Excepting, in this case, that the point of the trigger is to be bloody obvious...and enticing to boot. Judging by the number of people who are claiming this trap would be unfair, it would apparently be bloody effective, as well. :lol:
 

Raven Crowking said:
Really?

From where is this "right" derived? What book is it in? What law, what bill, what charter? Players have the right not to play in the game you're running; they have no right to tell you how to run it. Must you tell the wizard that some creatures might be immune to magic missile? Must you tell the fighter that some creatures might be immune to damage from edged weapons?

Bullocks, says I, to that entire line of reasoning.

You must tell the players what their characters should reasonably know about the world, no more and no less.

The right of fairness, perhaps? The DM has omnipotent power as it stands and by right doesn't NEED to play by any of the same rules the player does (i.e. Rule 0). IMO it's only fair to NOT be a complete jerk and deliberately put something that you know nobody in the group can find (or has a chance of finding) and then wonder why they're upset if it kills them. Is that such a hard concept to grasp? (don't mean that last comment to be offensive)

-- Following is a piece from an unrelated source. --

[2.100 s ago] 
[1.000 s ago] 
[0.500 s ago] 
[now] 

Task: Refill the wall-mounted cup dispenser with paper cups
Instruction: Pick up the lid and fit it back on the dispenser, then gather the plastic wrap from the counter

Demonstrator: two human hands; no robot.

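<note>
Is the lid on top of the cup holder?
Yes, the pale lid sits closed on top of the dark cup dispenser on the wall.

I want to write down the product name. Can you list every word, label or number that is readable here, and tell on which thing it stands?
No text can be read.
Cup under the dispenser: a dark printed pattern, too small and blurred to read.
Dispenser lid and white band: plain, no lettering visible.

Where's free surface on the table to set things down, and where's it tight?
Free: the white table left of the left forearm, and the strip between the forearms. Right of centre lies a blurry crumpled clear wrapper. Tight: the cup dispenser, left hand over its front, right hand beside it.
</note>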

The game, after all, is supposed to be about the player characters, not the DM or how sneakily he can kill them by throwing unfindable, unavoidable death traps at them. If your group enjoys that, then more power to you. For me, however, I would leave that DM's table if I felt they were on a power trip and thought nothing of placing DC 1000000 traps in places.
 

Actually, never mind.

I'm done with this thread. My opinion is not going to be changed, and I don't think yours will either, so I see no point in continuing.